Por Arturo Pérez-Reverte |
Llegué a Tiro en autobús, y me bajé mochila al hombro en
el puerto, del que recuerdo los viejos muros y las barcas de pescadores junto
al mar azul, bajo un cielo luminoso y cegador.
Al rato empecé a tener problemas. Hacía mucho que allí no se
veían tipos con apariencia occidental, y los Mirage israelíes bombardeaban casi
a diario los campos de refugiados cercanos. Mi aspecto –joven en edad militar,
pelo corto– despertó sospechas, y al poco rato tuve a dos individuos tocados
con kufiya y con muy mala catadura siguiéndome por las callejas medievales de
la ciudad vieja. Y cuando, al pararme a beber un refresco, oí a un muchacho
decirle a otro «Yahud» –judío– mientras me miraba de reojo, comprendí que
aquello no iba a terminar bien.
Había cerca del puerto un cuartelillo de policía, y me metí
dentro. El jefe, un grasiento bigotudo, miró con indiferencia mi pasaporte,
encogió los hombros y dijo que el próximo autobús hacia Sidón y Beirut salía a
media tarde, y que me aconsejaba subir en él, si es que para entonces aún podía
hacerlo. Que nada iba a hacer por mí. Después me ofreció un cigarrillo y señaló
la puerta. Volví a la calle, y a los pocos pasos vi que los dos fulanos seguían
detrás. Me detuve en un puesto callejero a comprar un cuchillo, más que nada
por chulería, para que me vieran hacerlo, pues ni siquiera estaba afilado
–todavía lo conservo, y sigue sin estarlo–, y con él en la mochila seguí
camino, bastante acojonado, sin saber a dónde diablos ir. Y entonces vi la
iglesia.
Era de la misma piedra dorada que el resto de las
construcciones locales, con pórtico medieval y cruz en lo alto. Así que sin
pensarlo, por simple instinto de alguien perteneciente a una civilización donde
las iglesias fueron refugio, me acogí a sagrado. Quiero decir que me metí
dentro y me senté en un banco, reflexionando en cómo salir de aquel lío.
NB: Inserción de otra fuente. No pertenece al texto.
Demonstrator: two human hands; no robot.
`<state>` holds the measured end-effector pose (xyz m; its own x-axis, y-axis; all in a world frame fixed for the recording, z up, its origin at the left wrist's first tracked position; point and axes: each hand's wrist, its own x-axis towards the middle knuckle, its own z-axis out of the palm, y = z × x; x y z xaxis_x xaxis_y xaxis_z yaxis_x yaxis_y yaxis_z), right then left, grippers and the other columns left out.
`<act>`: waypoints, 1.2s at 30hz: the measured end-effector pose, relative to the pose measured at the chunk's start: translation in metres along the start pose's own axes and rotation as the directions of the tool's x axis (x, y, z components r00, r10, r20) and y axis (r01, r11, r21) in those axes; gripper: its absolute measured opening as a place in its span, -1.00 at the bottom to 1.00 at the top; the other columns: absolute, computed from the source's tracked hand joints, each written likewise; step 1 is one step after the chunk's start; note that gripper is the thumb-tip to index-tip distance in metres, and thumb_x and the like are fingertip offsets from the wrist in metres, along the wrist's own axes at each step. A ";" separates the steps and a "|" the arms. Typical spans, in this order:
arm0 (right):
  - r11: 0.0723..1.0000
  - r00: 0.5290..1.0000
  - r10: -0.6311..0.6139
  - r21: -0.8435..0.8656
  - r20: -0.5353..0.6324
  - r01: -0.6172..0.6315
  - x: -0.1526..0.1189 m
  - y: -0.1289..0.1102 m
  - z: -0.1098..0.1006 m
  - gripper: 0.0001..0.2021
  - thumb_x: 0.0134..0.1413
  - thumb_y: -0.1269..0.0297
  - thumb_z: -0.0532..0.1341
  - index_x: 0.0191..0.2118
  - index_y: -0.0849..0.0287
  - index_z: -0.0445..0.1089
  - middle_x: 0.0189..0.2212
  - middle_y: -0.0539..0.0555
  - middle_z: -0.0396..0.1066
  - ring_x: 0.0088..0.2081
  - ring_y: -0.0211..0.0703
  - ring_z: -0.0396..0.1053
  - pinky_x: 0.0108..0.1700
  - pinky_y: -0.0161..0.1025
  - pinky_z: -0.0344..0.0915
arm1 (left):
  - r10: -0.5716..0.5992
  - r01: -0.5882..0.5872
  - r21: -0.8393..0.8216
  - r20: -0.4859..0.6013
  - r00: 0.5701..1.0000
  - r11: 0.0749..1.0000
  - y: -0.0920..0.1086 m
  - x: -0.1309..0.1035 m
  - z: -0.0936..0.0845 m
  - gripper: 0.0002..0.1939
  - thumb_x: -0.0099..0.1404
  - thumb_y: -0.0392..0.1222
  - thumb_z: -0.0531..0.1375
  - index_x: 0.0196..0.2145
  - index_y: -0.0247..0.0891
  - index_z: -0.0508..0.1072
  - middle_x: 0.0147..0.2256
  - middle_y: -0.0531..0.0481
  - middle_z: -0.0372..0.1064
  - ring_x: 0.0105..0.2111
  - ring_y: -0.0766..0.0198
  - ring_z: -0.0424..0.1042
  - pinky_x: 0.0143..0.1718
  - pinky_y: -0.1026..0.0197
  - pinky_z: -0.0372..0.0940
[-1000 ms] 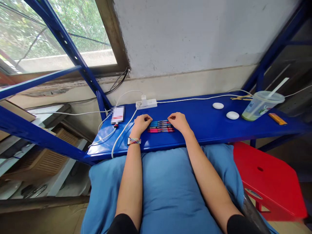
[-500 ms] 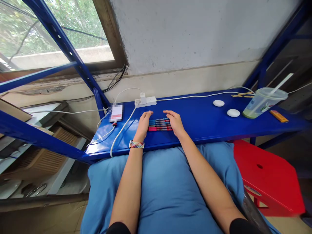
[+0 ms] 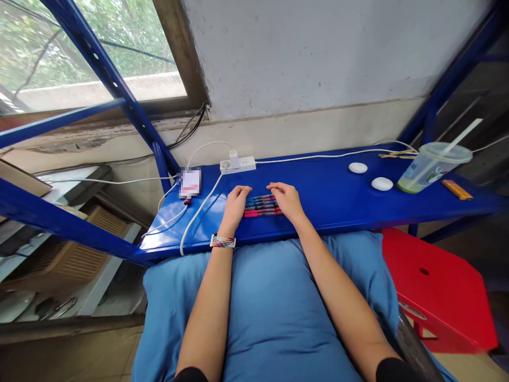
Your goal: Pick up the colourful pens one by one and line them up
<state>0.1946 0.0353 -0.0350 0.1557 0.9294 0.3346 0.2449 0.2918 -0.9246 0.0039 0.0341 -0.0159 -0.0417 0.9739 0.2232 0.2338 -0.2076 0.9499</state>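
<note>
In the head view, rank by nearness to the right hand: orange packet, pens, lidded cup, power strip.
1. Pens, just left of the right hand
2. Power strip, back left
3. Lidded cup, off right
4. Orange packet, right beyond the cup

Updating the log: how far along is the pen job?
Looks done: the pens lie side by side in a row on the table. In hand: the left hand and right hand are at opposite ends of the row; grip or contact is unclear. Left to do: perhaps just clearing the hands, as no loose pen shows outside the row.
</note>
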 end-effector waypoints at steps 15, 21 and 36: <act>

Estaba
en eso cuando apareció una monja, que se sorprendió al verme, y a la que conté
mi situación. Entonces ella avisó al párroco, un sacerdote libanés anciano, de
pelo blanco y rostro amable. Se llamaba padre Isard, tenía una voz dulce y
hablaba un francés impecable que parecía sacado de un texto de Bossuet. Cuando
lo puse al corriente, censuró con mucho tacto mi imprudencia y luego salió a
explicar la cosa a los dos fulanos. Cuando volvió, me dijo que eran palestinos,
que en efecto me habían tomado por un espía israelí, y que mejor me quedaba con
él un rato mientras se aclaraban las cosas.
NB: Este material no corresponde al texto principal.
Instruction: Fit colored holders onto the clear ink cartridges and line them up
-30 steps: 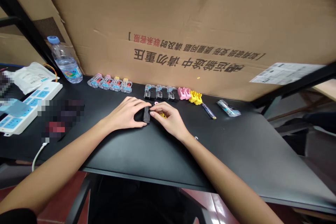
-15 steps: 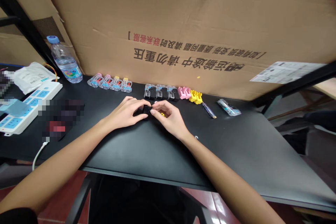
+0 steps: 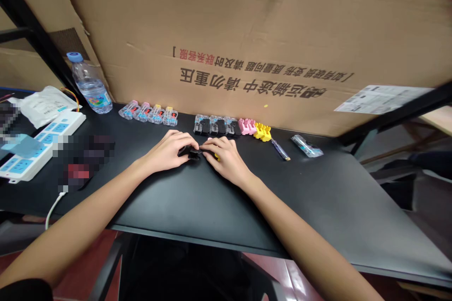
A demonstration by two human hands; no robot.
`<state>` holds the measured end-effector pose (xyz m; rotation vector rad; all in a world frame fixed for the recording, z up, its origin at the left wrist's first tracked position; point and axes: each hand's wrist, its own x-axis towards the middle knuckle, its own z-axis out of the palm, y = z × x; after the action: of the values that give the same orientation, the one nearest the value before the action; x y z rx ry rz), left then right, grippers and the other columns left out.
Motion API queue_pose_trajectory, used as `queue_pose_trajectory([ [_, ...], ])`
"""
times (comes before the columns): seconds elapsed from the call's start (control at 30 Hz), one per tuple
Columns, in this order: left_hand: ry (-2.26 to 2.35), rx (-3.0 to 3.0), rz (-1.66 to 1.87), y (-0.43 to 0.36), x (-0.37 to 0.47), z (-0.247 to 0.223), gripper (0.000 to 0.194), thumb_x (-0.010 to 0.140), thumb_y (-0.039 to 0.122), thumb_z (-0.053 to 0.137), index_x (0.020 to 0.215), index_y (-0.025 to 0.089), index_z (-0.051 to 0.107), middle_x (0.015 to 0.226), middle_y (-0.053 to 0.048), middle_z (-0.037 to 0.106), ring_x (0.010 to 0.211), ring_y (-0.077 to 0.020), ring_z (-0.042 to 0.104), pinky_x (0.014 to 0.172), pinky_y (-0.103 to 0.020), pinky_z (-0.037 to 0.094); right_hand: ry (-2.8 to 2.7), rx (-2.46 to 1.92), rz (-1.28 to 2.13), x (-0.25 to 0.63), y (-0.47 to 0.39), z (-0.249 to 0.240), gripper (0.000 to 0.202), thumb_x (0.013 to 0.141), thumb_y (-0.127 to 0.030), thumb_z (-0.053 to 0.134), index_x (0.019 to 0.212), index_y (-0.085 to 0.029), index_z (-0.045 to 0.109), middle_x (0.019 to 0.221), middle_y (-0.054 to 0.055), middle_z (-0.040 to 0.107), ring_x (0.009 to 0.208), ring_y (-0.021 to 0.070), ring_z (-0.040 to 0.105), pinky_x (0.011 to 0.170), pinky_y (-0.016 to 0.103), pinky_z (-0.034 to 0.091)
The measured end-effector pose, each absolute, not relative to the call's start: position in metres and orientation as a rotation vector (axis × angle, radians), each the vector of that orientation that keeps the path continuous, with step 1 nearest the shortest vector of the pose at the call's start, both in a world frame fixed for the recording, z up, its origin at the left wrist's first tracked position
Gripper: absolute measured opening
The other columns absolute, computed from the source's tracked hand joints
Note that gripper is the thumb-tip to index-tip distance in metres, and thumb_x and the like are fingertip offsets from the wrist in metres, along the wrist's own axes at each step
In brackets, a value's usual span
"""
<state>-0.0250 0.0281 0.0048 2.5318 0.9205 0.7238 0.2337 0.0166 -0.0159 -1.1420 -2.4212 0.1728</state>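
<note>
My left hand (image 3: 174, 149) rests at the middle of the black table with its fingers and thumb closed round a small black plastic part (image 3: 193, 154). Close beside it, my right hand (image 3: 226, 157) has its fingers bent and pinched together; a thin dark piece shows at their tips, too small to name. Partly covered by the right fingers is a bit of yellow plastic (image 3: 217, 156). Behind the hands stands a row of clear-and-black plastic pieces (image 3: 217, 126), beside pink clips (image 3: 247, 126) and yellow clips (image 3: 262, 131).
Several clear plastic pieces (image 3: 148, 114) line the back left. Further left are a water bottle (image 3: 92, 89), a white power strip (image 3: 44, 143) and a white packet (image 3: 45, 106). A pen-like item (image 3: 280, 149) and a small clear packet (image 3: 306, 146) lie right. A cardboard sheet (image 3: 219, 19) stands behind.
My right hand has turned, its fingers now lower and more closed. The black part has tilted in my left hand. The small white spot near my right wrist no longer shows.
</note>
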Motion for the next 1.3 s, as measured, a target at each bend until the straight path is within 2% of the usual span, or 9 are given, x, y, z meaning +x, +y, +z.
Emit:
queue_pose_trajectory([
  [0.13, 0.912, 2.542, 0.727, 0.027, -0.025, 0.006, 0.019, 0.099, 0.016, 0.067, 0.115, 0.025, 0.068, 0.117, -0.002, 0.078, 0.112, -0.0214, 0.072, 0.111, -0.043, 0.04, -2.419, -1.156, 0.148, 0.236, 0.017, -0.017, 0.025, 0.111, -0.029, 0.06, 0.127, -0.024, 0.079, 0.133, 0.013, 0.076, 0.115, 0.0317, 0.063, 0.092, 0.048, 0.045],
  [0.33, 0.913, 2.525, 0.744, 0.03, -0.027, 0.003, 0.021, 0.099, 0.02, 0.068, 0.119, 0.026, 0.07, 0.121, -0.002, 0.081, 0.114, -0.0229, 0.073, 0.113, -0.046, 0.042, -2.482, -1.092, 0.164, 0.238, 0.021, -0.015, 0.019, 0.11, -0.03, 0.064, 0.112, -0.025, 0.082, 0.12, 0.01, 0.083, 0.109, 0.0307, 0.067, 0.091, 0.048, 0.046],
  [0.5, 0.938, 2.52, 0.754, 0.033, -0.029, 0.0, 0.026, 0.099, 0.026, 0.069, 0.125, 0.029, 0.074, 0.118, -0.002, 0.083, 0.098, -0.0211, 0.074, 0.117, -0.05, 0.043, -2.488, -1.0, 0.217, 0.243, 0.02, -0.01, 0.027, 0.11, -0.022, 0.055, 0.121, -0.023, 0.08, 0.109, 0.012, 0.083, 0.1, 0.0294, 0.072, 0.089, 0.047, 0.055],
  [0.7, 0.907, 2.541, 0.742, 0.034, -0.032, 0.0, 0.028, 0.1, 0.024, 0.07, 0.127, 0.028, 0.075, 0.119, -0.004, 0.084, 0.097, -0.0209, 0.076, 0.117, -0.051, 0.045, -2.2, -1.01, 0.392, 0.242, 0.014, -0.009, 0.027, 0.104, -0.02, 0.058, 0.116, -0.025, 0.082, 0.105, 0.009, 0.084, 0.09, 0.0251, 0.079, 0.086, 0.041, 0.064],
  [0.77, 0.885, 2.543, 0.737, 0.034, -0.032, 0.0, 0.029, 0.1, 0.023, 0.07, 0.128, 0.027, 0.075, 0.122, -0.005, 0.084, 0.102, -0.0214, 0.077, 0.121, -0.052, 0.043, -2.098, -1.002, 0.433, 0.238, 0.011, -0.008, 0.025, 0.104, -0.023, 0.06, 0.113, -0.025, 0.083, 0.103, 0.007, 0.084, 0.087, 0.0236, 0.08, 0.085, 0.04, 0.065],
  [0.9, 0.854, 2.543, 0.712, 0.033, -0.031, -0.001, 0.032, 0.1, 0.022, 0.067, 0.131, 0.027, 0.075, 0.13, -0.006, 0.082, 0.119, -0.0234, 0.076, 0.124, -0.054, 0.042, -2.053, -0.928, 0.478, 0.229, 0.003, -0.007, 0.022, 0.106, -0.026, 0.062, 0.112, -0.028, 0.083, 0.105, 0.005, 0.085, 0.095, 0.0251, 0.081, 0.095, 0.044, 0.066],
  [1.07, 0.865, 2.546, 0.694, 0.033, -0.031, -0.003, 0.034, 0.1, 0.021, 0.067, 0.132, 0.028, 0.073, 0.131, -0.006, 0.082, 0.12, -0.0241, 0.076, 0.125, -0.056, 0.041, -2.041, -0.895, 0.523, 0.226, 0.001, -0.007, 0.021, 0.107, -0.026, 0.062, 0.112, -0.028, 0.083, 0.109, 0.005, 0.086, 0.1, 0.0247, 0.082, 0.098, 0.044, 0.066],
  [1.3, 0.867, 2.498, 0.692, 0.032, -0.03, -0.001, 0.062, 0.099, 0.016, 0.065, 0.158, 0.029, 0.048, 0.138, -0.006, 0.079, 0.137, -0.024, 0.068, 0.126, -0.052, 0.039, -2.036, -0.845, 0.528, 0.223, 0.001, -0.006, 0.022, 0.106, -0.023, 0.062, 0.112, -0.027, 0.082, 0.109, 0.005, 0.086, 0.101, 0.0245, 0.082, 0.102, 0.046, 0.064],
])
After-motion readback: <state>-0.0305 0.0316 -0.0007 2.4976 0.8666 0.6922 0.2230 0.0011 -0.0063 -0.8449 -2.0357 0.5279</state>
Siguieron cuatro horas inolvidables. El sacerdote me invitó
a comer –vivía en una dependencia de la misma iglesia– y me estuvo contando la
historia del lugar, de cuando la ciudad bizantina fue ocupada por los árabes y
luego conquistada por los cruzados, siendo una de las más importantes del reino
latino de Jerusalén. Tiro, me dijo, había caído en manos de los mamelucos en
1291, al mismo tiempo que San Juan de Acre, situada una treintena de kilómetros
al sur. Los caballeros templarios y hospitalarios se habían batido allí hasta
el fin, terminando así el siglo y medio de presencia cristiana de la primera
Cruzada. Y entonces –estábamos ya en el café–, como si recordara algo, el padre
Isard alzó un dedo, sonrió y dijo: «Acompáñeme».
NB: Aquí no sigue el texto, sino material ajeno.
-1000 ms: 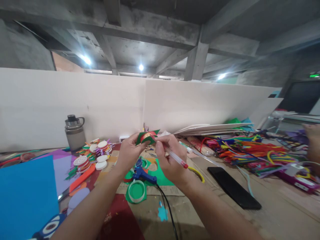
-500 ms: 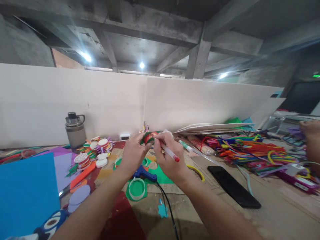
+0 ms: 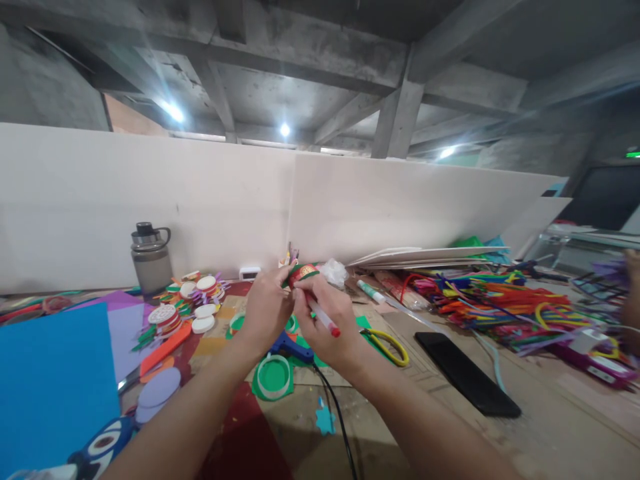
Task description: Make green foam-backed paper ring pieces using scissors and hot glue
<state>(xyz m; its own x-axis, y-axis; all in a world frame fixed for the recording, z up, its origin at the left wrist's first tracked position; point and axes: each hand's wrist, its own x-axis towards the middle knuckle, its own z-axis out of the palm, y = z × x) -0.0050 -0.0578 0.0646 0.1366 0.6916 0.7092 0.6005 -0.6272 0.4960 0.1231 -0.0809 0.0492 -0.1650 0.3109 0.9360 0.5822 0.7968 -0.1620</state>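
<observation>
Near the middle of the table, my left hand [image 3: 267, 303] grips a small red and green round piece [image 3: 304, 272] with a gold pattern. My right hand [image 3: 327, 317] holds a white pen with a red end [image 3: 324, 316] and touches the near side of the round piece. The pen's tip is hidden by my fingers. Below the hands lie a blue glue gun [image 3: 295, 348] with a black cord and a white ring on green sheet [image 3: 273, 377]. Yellow-handled scissors [image 3: 393, 348] rest right of my right hand.
A bottle [image 3: 151, 260] stands at the back left, near stacked discs [image 3: 165, 320] and a blue sheet [image 3: 55, 387]. A black phone [image 3: 467, 373] and piled pipe cleaners [image 3: 505, 300] lie right. Another person's hand [image 3: 631, 287] is at the far right edge.
My right hand has moved left with the pen, closer to my left hand. More of the scissors and a clear crumpled plastic piece now show. The other person's hand has shifted right and down.
</observation>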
Lo seguí por una escalera hasta una cripta pequeña,
circular, apenas iluminada por cuatro estrechas saeteras. Y allí, en el centro,
en una penumbra dorada y casi mágica, había un antiguo sarcófago: la estatua
yacente de un cruzado, desfigurada a martillazos hasta hacerla irreconocible,
reducida la cabeza a piedra machacada, pero en cuyo torso aún era posible
advertir la armadura, y también los brazos y los guanteletes que en otro tiempo
reposaron sobre el mango de una espada.
«Un caballero templario», dijo el padre Isard. Entonces,
sobrecogido, toqué lo que había sido un rostro mientras pensaba que el azar
tenía interesantes ángulos. Y ahora sé con certeza que fue ese mismo azar
–hecho de reglas perfectas– el que guió mis irresponsables pasos hasta allí
para que, cuarenta y cuatro años después, yo pudiera contarles a ustedes que
una vez vi a un templario durmiendo el sueño de los siglos entre la luz
polvorienta de una cripta medieval, en la ciudad de Tiro.